I bought a HK USP Compact 9mm 2 weeks ago.

It was made in 2003.










If you know HK's , you'll notice that I changed out the "bobbed" hammer for a "spur" hammer.

I like spur hammers.

I've put about 100 rounds through it and really like the way it handles.

It's sights are very small - hard for me to see.

Any advice for me on changing the sights?

:smt1099


----------



## ZeusApolloPatrol (Aug 27, 2012)

Congrats, I just got the same model in 40 cal. Mine was made in 1999. Hkparts.net has lots of different sights.for the usp compacts. I to will be placing a spurred hammer on mine. This makes HK # 10 for me.

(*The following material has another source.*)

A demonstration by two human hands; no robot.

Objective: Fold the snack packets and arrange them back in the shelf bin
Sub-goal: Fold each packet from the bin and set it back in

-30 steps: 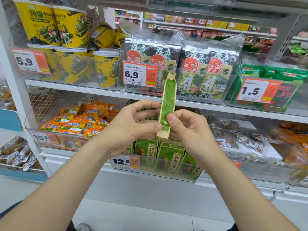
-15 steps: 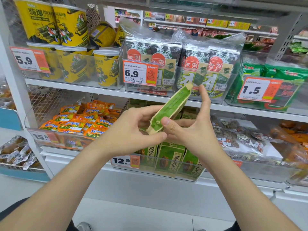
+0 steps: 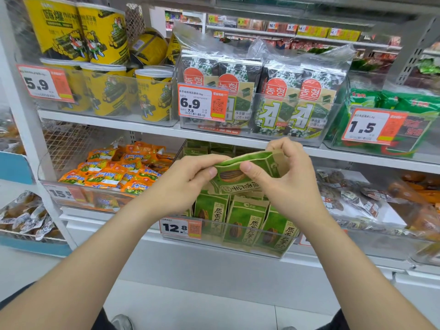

A very expensive habit.


----------



## dondavis3 (Aug 2, 2009)

Congratulations - your's is a beautiful gun.

I also had to put a ambidextrous safety on it 

I'm a southpaw

:smt1099


----------



## VAMarine (Dec 25, 2008)

Either of you guys interested in selling the bobbed hammer?


----------



## dondavis3 (Aug 2, 2009)

I'll P/M you


----------



## VAMarine (Dec 25, 2008)

dondavis3 said:


> Congratulations - your's is a beautiful gun.
> 
> I also had to put a ambidextrous safety on it
> 
> ...


Better yet, I have a USPC ambi sitting around, will trade for the bobbed hammer. :mrgreen:


----------



## chessail77 (Mar 15, 2011)

Congrats on a nice firearm


----------



## dondavis3 (Aug 2, 2009)

@ VAMarine 

We sure would have had ourselfs a trade 

But I've already ordered & installed the ambi safety.

Sorry

:smt1099


----------



## Shipwreck (Jan 26, 2006)

Yes, congrats. I have prev owned one in 9mm and in 45. Great guns


----------



## berettabone (Jan 23, 2012)

Very nice.............


----------